§ **Task prompt**
Given the entries that follow, write out exactly the lines starting at the one containing "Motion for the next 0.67" and ending at the one containing "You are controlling", both ends included, and only those.

====== Given information ======

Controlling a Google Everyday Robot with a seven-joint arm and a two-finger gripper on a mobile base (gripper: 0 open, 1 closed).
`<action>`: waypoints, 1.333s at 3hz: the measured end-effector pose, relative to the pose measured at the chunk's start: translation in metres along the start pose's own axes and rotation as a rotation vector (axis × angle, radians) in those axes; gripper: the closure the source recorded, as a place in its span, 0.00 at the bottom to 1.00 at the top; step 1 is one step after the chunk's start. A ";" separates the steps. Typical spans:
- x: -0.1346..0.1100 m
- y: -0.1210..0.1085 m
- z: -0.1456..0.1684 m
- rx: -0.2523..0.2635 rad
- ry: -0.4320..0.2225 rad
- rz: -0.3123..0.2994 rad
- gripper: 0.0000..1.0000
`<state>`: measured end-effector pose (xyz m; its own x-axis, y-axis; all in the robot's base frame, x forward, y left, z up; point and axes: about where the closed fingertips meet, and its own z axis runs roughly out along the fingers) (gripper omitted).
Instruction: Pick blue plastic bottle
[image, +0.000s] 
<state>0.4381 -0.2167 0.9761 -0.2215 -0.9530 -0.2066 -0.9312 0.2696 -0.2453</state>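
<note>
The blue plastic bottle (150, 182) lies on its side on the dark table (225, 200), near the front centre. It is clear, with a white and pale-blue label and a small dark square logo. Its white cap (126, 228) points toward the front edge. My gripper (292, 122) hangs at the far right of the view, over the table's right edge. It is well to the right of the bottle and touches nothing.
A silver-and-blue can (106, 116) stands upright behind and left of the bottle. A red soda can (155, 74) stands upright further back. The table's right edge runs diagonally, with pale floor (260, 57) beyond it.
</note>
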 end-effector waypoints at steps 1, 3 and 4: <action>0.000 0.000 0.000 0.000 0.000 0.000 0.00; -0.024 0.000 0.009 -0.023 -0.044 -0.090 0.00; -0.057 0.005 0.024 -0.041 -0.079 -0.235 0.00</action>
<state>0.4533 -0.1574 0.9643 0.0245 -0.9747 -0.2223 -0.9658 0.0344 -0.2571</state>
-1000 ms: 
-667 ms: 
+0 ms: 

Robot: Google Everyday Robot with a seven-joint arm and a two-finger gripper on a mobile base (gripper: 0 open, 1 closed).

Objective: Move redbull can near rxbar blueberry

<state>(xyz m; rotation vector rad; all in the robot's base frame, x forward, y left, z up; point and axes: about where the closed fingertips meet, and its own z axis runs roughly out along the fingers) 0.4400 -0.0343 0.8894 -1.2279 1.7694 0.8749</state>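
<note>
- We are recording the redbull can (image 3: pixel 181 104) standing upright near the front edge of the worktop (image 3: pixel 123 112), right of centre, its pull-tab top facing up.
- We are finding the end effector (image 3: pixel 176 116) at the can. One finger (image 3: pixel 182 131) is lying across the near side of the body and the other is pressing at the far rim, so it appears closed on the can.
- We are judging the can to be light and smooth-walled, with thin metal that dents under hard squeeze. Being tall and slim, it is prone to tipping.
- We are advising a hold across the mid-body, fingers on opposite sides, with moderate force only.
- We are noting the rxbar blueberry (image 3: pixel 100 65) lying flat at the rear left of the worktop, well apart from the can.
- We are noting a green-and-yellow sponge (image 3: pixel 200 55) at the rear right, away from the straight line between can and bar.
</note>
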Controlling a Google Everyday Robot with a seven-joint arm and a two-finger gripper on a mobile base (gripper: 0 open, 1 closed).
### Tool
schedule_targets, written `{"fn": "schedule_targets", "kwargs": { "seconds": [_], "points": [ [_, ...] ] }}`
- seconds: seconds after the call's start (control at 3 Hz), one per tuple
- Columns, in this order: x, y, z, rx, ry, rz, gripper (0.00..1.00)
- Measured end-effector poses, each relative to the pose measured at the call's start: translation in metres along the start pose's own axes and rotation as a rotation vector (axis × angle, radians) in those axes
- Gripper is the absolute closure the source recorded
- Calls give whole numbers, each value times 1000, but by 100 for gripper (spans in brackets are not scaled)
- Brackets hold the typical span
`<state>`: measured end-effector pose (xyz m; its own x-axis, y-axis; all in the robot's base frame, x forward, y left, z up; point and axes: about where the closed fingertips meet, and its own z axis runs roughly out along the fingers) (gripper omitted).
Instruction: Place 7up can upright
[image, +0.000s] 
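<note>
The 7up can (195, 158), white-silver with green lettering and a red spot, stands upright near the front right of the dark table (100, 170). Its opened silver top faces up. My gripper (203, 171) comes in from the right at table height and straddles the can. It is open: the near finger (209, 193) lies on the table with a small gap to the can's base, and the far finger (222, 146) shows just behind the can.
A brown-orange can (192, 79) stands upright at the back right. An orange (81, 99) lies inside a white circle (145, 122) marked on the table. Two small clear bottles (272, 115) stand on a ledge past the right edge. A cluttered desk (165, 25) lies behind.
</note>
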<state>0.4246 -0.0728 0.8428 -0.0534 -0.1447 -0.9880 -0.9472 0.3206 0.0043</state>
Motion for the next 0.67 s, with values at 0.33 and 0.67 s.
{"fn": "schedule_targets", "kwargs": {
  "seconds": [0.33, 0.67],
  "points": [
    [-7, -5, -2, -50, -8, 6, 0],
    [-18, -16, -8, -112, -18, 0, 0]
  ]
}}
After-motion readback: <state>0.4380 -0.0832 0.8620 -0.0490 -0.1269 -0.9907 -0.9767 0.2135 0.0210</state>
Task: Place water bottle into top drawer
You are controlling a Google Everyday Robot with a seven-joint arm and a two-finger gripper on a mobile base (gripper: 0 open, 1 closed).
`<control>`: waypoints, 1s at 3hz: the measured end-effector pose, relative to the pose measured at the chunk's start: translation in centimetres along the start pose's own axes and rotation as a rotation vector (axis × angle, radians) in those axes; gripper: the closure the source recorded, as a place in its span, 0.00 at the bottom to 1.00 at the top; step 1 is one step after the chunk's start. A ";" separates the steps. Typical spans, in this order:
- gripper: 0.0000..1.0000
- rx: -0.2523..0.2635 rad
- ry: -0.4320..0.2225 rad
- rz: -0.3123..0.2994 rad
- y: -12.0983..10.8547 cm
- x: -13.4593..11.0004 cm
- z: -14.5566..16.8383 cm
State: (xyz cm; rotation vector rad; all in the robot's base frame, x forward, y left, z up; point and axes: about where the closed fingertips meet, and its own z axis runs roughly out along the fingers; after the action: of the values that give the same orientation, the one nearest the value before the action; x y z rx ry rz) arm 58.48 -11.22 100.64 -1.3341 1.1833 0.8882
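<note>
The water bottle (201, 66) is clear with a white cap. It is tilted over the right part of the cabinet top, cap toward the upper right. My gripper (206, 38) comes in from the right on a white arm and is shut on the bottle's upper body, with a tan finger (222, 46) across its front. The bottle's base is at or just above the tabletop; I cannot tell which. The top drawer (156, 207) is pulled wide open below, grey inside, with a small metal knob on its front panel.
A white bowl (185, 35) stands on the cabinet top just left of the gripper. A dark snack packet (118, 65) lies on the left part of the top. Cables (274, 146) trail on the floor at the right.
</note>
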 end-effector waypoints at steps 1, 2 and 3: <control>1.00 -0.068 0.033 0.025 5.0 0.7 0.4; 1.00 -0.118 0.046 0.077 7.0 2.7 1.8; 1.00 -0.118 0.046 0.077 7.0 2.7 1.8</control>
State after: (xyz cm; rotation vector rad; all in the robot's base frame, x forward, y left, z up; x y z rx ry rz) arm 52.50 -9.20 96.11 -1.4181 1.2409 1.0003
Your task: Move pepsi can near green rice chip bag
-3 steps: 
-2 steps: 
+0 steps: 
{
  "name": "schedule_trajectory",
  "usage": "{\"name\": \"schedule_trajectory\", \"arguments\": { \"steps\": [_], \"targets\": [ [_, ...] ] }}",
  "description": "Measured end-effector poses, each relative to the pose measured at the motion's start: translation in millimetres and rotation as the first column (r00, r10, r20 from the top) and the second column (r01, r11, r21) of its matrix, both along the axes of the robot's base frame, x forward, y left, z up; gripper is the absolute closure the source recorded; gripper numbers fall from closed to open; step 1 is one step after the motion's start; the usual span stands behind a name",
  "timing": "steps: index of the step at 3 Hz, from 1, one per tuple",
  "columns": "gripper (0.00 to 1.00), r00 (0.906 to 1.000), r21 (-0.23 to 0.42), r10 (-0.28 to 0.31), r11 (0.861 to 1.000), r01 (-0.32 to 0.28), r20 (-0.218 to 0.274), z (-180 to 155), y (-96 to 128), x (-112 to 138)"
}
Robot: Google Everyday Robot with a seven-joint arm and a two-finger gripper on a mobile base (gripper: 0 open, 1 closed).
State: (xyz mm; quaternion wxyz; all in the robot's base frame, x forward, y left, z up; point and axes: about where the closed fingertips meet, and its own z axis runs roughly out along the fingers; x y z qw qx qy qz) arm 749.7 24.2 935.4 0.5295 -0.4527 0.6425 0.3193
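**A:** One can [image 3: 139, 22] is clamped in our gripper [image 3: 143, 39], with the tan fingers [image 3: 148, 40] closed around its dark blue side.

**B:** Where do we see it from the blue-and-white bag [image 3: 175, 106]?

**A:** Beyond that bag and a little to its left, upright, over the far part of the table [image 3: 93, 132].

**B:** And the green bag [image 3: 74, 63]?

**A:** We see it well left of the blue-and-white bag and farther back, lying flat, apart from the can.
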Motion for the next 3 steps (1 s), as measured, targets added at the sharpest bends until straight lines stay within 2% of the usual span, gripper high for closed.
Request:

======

§ **Completed task**
Motion for the next 0.67 s, with values at 0.33 and 0.67 s.
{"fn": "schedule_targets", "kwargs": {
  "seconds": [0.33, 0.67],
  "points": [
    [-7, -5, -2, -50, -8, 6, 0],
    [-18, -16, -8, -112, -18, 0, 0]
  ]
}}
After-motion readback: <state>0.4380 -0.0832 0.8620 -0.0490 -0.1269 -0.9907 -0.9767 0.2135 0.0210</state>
Task: Place water bottle into top drawer
You are controlling a Google Everyday Robot with a seven-joint arm and a two-finger gripper on a mobile base (gripper: 0 open, 1 closed).

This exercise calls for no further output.